Morsheda participated in a CARE and USAID’s partnership program to reduce malnutrition among more than 2 million of the poorest people in Bangladesh. The program, called SHOUHARDO – which means friendship in Bangla, used an integrated approach that addressed livelihoods, nutrition, resilience, women’s empowerment and institutional strengthening. Implemented from 2004 to 2010, SHOUHARDO was the largest non-emergency USAID food security program in the world.
The results were stunning. The rate of child stunting, a measure of the shortfall in growth due to malnutrition, plummeted by 28 percent in fewer than four years. This decline occurred despite a crop-crushing cyclone and food price spikes.
Morsheda was one of millions who benefited from SHOUHARDO. Her community calls her a “nutrition baby” because her mother Hanufa had received nutritious food from the time she was pregnant until Morsheda was two years old.
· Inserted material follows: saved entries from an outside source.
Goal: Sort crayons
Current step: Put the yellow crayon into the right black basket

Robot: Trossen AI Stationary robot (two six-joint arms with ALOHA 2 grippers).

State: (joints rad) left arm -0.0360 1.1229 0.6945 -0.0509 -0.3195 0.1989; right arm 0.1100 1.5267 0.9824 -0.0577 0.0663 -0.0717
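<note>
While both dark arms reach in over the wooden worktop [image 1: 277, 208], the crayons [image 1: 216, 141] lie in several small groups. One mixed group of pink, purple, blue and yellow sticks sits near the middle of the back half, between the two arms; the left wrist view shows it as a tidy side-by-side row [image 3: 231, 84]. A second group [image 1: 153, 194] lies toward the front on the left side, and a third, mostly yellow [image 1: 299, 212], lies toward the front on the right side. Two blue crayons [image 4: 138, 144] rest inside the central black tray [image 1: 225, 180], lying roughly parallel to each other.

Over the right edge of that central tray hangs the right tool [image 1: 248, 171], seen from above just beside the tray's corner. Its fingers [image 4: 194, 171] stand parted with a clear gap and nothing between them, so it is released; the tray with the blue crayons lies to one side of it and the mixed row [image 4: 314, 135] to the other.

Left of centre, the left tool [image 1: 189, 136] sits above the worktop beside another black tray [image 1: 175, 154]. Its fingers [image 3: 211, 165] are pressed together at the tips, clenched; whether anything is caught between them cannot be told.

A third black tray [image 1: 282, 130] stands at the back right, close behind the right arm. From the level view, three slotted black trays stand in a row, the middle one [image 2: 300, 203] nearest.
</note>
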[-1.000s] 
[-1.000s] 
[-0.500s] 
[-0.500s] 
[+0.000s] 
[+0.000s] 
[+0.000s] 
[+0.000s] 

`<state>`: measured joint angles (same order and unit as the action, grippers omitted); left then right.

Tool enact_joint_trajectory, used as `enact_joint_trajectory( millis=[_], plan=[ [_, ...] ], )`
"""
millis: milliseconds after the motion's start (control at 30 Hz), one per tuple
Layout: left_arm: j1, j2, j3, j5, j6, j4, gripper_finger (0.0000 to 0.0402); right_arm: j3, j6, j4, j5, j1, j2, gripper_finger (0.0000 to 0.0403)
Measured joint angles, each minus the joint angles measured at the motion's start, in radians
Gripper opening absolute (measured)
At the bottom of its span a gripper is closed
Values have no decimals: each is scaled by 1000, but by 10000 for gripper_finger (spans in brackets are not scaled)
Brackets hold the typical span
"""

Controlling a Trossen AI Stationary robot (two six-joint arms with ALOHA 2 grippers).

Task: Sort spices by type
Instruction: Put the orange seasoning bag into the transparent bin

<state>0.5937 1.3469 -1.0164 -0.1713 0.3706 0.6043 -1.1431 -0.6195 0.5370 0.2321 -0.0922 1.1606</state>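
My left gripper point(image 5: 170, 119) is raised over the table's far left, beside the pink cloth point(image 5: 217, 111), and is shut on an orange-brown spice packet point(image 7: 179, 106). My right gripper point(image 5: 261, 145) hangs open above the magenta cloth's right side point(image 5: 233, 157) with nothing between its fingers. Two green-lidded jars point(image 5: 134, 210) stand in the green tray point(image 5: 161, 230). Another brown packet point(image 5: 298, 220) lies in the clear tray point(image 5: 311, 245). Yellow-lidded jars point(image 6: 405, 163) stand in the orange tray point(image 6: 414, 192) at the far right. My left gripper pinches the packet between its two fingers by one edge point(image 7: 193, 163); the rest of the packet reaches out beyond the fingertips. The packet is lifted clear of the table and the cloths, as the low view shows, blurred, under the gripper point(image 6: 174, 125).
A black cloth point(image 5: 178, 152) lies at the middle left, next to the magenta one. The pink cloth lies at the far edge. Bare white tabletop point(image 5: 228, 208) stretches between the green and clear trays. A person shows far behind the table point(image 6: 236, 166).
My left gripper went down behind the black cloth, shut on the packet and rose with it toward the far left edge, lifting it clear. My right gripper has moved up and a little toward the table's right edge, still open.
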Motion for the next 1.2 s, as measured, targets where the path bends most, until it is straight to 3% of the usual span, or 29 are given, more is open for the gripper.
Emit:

The program also enabled Hanufa to actively participate in community health groups. Through these health groups, Hanufa improved her understanding of her rights as a woman and her knowledge of child care.
How were such results possible? Simple. Empower women. A study of SHOUHARDO’s results found that women’s empowerment played a key role in reducing stunting rates, lowering the rate by more than just providing food did. Women who participated in empowerment interventions to help them fight sexual harassment, move about their communities more freely and gain a greater say in household decisions were less likely to have stunted children than women who received only nutrition interventions like regular food rations.
In other words, the children of empowered women actually grew taller.
How can empowering women make children grow taller? Again, it’s simple. In Bangladesh, women are usually the primary caretakers of children in the household. As a woman becomes more empowered, she is able to negotiate with her husband to be part of the household’s decision-making about livelihoods and income – and about the types of food to grow and to buy. Throughout the SHOUHARDO program, CARE saw women introduce more nutritious foods into their household. Health and hygiene practices also improved, resulting in healthier, better nourished – and therefore taller – children.
Today, Morsheda’s family is able to feed their children three meals a day and send Morsheda’s older siblings to school, a possibility that was once unimaginable. The family no longer receives direct support from SHOUHARDO, but they continue to apply the tools and knowledge they learned from the program.
Almost 1 billion people – 1 out of every 7 – face chronic hunger. Tackling this sounds like an insurmountable task. Yet SHOUHARDO demonstrates that solutions are within our reach: a comprehensive, integrated approach combining women’s empowerment with nutrition and health-focused initiatives can help ensure children reach new heights and celebrate their fifth birthdays and beyond.
While the fight against global hunger and malnutrition is complex and challenging, SHOUHARDO made one thing clear – and simple – in Bangladesh: If you want children to have a healthier future, giving their mothers food helps. But empowering mothers — that helps even more.